··· Data below

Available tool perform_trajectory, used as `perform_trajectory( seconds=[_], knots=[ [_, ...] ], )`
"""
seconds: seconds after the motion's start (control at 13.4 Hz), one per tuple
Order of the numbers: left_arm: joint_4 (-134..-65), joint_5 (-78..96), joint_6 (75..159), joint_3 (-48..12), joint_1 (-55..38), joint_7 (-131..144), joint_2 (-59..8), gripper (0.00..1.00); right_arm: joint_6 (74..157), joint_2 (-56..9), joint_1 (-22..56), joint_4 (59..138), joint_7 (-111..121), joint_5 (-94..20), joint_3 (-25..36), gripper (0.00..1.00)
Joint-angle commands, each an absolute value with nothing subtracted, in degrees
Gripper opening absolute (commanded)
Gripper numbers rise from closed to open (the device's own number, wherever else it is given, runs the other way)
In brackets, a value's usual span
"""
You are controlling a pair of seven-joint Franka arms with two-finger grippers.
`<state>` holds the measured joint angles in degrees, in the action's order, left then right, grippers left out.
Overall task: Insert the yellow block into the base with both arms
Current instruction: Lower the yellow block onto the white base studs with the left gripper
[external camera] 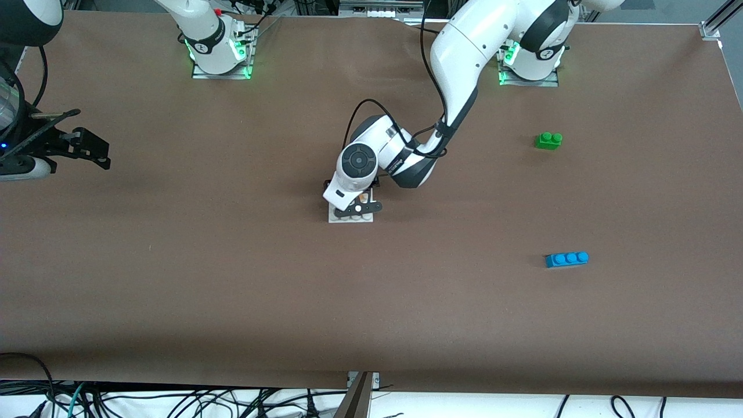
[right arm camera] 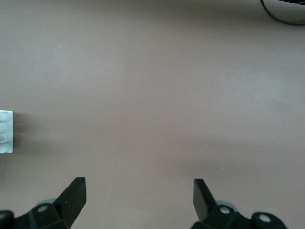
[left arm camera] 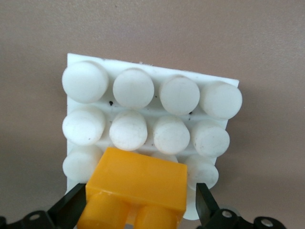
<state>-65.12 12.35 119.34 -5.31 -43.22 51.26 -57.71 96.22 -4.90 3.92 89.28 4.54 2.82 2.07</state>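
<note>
Left wrist view: yellow block (left arm camera: 138, 188) apparently seated on base (left arm camera: 143, 71).

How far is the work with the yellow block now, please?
Done: the yellow block sits on the base. In hand: the left gripper is over it, jaws apart at its sides. Left: whether it is fully pressed in is unclear. The right gripper waits open over bare table.

Yellow block (left arm camera: 138, 186) with 2 studs on white 4x4-stud base (left arm camera: 147, 109), mid-table.
</note>
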Motion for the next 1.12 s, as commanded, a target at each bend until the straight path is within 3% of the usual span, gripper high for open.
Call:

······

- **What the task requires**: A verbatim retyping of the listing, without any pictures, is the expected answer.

- **Written reply**:
Available tool perform_trajectory, used as `perform_trajectory( seconds=[_], knots=[ [_, ...] ], )`
"""
seconds: seconds after the motion's start (control at 13.4 Hz), one per tuple
Order of the numbers: left_arm: joint_4 (-134..-65), joint_5 (-78..96), joint_6 (75..159), joint_3 (-48..12), joint_1 (-55..38), joint_7 (-131..144), joint_2 (-59..8), gripper (0.00..1.00); right_arm: joint_6 (74..157), joint_2 (-56..9), joint_1 (-22..56), joint_4 (59..138), joint_7 (-111..121), joint_5 (-94..20), joint_3 (-25..36), gripper (0.00..1.00)
Joint-angle commands, each an absolute value with nothing subtracted, in degrees
Gripper opening absolute (commanded)
Gripper numbers rise from closed to open (the device's own number, wherever else it is given, runs the other way)
In brackets, a value's usual span
"""
You are controlling a pair of seven-joint Franka arms with two-finger grippers.
`<state>` holds the measured joint angles in degrees, in the action's order, left then right, grippers left out.
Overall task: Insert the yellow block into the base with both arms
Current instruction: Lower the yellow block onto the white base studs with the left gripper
[external camera] 
[right arm camera] 
[left arm camera] 
<state>-65.12 12.35 119.34 -5.31 -43.22 51.26 -57.71 96.22 -4.90 3.92 89.28 4.54 2.82 2.07</state>
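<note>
Left wrist view: yellow block (left arm camera: 138, 188) apparently seated on base (left arm camera: 143, 71).

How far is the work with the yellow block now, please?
Done: the yellow block sits on the base. In hand: the left gripper is over it, jaws apart at its sides. Left: whether it is fully pressed in is unclear. The right gripper waits open over bare table.

Yellow block (left arm camera: 138, 186) with 2 studs on white 4x4-stud base (left arm camera: 147, 109), mid-table.
</note>
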Motion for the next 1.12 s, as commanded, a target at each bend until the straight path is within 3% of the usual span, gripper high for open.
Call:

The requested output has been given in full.